Ostermann, N., Lavie, A., Padiyar, S., Brundiers, R., Veit, T., Reinstein, J., et al. (2000). Potentiating AZT activation: Structures of wild-type and mutant human thymidylate kinase suggest reasons for the mutants' improved kinetics with the HIV prodrug metabolite AZTMP. Journal of Molecular Biology (London), 304(1), 43-53. doi:10.1006/jmbi.2000.4175.

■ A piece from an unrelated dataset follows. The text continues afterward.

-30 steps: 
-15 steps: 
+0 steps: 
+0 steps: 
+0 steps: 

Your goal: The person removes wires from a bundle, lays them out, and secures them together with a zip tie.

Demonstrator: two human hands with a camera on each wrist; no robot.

Cite as: http://hdl.handle.net/11858/00-001M-0000-002C-215D-E
Abstract
The 60-fold reduced phosphorylation rate of azidothymidine (AZT) monophosphate (AZTMP), the partially activated AZT metabolite, by human thymidylate kinase (TMPK) severely limits the efficacy of this anti-HIV prodrug. Crystal structures of different TMPK nucleotide complexes indicate that steric hindrance by the azido group of AZTMP prevents formation of the catalytically active closed conformation of the P-loop of TMPK. The F105Y mutant and a chimeric mutant that contains sequences of the human and Escherichia coli enzyme phosphorylate AZTMP 20-fold faster than the wild-type enzyme. The structural basis of the increased activity is assigned to stabilization of the closed P-loop conformation.